◆ INFORMATION SUPPLIED:
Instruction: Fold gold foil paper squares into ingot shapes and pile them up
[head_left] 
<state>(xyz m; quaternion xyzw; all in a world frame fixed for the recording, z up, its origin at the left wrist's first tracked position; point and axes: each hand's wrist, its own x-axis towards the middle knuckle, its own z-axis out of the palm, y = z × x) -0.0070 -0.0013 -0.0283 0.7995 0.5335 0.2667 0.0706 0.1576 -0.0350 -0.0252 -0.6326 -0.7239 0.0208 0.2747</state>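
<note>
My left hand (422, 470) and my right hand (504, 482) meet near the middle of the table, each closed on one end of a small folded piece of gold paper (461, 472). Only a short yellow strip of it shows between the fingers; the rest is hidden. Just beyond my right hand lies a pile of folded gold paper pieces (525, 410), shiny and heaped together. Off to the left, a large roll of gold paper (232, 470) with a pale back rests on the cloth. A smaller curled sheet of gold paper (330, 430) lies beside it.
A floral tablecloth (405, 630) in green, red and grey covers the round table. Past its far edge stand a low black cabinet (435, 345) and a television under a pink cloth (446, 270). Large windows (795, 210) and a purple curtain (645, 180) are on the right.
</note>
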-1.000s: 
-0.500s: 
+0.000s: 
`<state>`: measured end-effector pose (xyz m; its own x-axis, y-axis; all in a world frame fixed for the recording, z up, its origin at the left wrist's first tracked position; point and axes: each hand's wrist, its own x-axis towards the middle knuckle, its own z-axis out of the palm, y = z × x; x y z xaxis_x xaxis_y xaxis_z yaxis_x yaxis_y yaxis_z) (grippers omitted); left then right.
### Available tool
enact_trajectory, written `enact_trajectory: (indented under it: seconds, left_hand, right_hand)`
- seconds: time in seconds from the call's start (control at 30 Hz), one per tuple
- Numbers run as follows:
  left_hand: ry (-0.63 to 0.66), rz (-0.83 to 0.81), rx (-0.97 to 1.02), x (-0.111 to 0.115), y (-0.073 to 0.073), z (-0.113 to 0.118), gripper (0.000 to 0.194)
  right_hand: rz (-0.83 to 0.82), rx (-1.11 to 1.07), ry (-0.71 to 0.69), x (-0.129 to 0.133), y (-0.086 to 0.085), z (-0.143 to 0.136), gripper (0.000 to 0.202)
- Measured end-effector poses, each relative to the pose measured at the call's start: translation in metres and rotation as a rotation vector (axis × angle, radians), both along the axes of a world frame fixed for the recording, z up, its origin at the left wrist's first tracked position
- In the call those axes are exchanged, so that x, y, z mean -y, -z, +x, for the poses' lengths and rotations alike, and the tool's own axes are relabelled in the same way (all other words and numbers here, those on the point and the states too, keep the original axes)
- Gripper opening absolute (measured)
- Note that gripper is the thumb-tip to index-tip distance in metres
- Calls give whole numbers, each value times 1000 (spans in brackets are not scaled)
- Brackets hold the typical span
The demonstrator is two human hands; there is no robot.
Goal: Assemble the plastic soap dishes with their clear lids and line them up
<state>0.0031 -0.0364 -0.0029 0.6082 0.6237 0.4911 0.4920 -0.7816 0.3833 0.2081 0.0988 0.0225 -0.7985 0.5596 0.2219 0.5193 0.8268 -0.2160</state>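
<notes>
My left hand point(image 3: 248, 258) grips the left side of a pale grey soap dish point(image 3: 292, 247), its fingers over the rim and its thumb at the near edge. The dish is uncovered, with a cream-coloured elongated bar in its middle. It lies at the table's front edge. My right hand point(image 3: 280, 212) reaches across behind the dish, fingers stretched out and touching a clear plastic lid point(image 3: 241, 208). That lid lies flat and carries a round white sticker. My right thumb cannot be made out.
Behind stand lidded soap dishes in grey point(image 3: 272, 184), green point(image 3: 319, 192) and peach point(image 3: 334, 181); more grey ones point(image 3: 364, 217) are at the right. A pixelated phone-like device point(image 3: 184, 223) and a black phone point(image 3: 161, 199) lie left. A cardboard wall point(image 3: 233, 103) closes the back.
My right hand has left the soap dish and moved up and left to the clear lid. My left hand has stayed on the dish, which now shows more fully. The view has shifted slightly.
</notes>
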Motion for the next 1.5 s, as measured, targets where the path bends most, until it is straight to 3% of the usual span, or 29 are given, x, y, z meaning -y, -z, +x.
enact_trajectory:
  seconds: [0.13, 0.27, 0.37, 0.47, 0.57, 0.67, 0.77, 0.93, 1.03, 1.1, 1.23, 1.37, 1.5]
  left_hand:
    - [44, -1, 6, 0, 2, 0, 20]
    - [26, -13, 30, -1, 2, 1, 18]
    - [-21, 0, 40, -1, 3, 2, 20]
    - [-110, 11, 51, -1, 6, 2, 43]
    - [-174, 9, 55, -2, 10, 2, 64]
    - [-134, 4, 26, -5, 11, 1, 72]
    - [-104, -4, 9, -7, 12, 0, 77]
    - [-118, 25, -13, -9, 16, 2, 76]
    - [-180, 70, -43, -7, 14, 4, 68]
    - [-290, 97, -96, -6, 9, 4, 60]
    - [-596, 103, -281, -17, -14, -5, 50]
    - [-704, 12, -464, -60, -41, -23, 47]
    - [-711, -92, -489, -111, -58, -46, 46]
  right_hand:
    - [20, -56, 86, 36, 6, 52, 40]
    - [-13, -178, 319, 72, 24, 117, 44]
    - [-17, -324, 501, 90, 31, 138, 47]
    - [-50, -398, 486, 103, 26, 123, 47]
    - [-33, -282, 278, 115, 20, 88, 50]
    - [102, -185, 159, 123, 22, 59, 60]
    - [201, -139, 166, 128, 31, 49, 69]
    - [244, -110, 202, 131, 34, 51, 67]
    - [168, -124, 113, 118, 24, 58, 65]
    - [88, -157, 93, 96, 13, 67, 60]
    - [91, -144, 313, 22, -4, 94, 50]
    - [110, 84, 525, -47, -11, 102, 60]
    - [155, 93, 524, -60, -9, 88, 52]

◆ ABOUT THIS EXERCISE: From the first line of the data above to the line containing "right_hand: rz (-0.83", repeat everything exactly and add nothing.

◆ SOLUTION TO THE PROBLEM:
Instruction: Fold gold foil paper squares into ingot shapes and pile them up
[head_left] 
<state>(xyz m; quaternion xyzw; all in a world frame fixed for the recording, z up, its origin at the left wrist's first tracked position; point and axes: each hand's wrist, its own x-axis towards the middle knuckle, its own z-axis out of the palm, y = z × x) -0.0070 -0.0013 -0.0283 0.7995 0.5335 0.2667 0.0706 0.1576 -0.0350 -0.0252 -0.6326 -0.7239 0.0208 0.2747</state>
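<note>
My left hand (422, 470) and my right hand (504, 482) meet near the middle of the table, each closed on one end of a small folded piece of gold paper (461, 472). Only a short yellow strip of it shows between the fingers; the rest is hidden. Just beyond my right hand lies a pile of folded gold paper pieces (525, 410), shiny and heaped together. Off to the left, a large roll of gold paper (232, 470) with a pale back rests on the cloth. A smaller curled sheet of gold paper (330, 430) lies beside it.
A floral tablecloth (405, 630) in green, red and grey covers the round table. Past its far edge stand a low black cabinet (435, 345) and a television under a pink cloth (446, 270). Large windows (795, 210) and a purple curtain (645, 180) are on the right.
</note>
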-1.000s: 
-0.500s: 
+0.000s: 
`<state>`: measured end-effector pose (xyz m; its own x-axis, y-axis; all in a world frame fixed for the recording, z up, its origin at the left wrist's first tracked position; point and axes: each hand's wrist, its own x-axis towards the middle knuckle, its own z-axis out of the palm, y = z × x; x y z xaxis_x xaxis_y xaxis_z yaxis_x yaxis_y yaxis_z) (grippers omitted); left then right.
### Available tool
enact_trajectory, written `enact_trajectory: (indented under it: seconds, left_hand, right_hand)`
- seconds: time in seconds from the call's start (control at 30 Hz), one per tuple
- Numbers run as follows:
  left_hand: ry (-0.63 to 0.66), rz (-0.83 to 0.81), rx (-0.97 to 1.02), x (-0.111 to 0.115), y (-0.073 to 0.073), z (-0.113 to 0.118), gripper (0.000 to 0.194)
  right_hand: rz (-0.83 to 0.82), rx (-1.11 to 1.07), ry (-0.71 to 0.69), x (-0.129 to 0.133), y (-0.086 to 0.085), z (-0.143 to 0.136), gripper (0.000 to 0.202)

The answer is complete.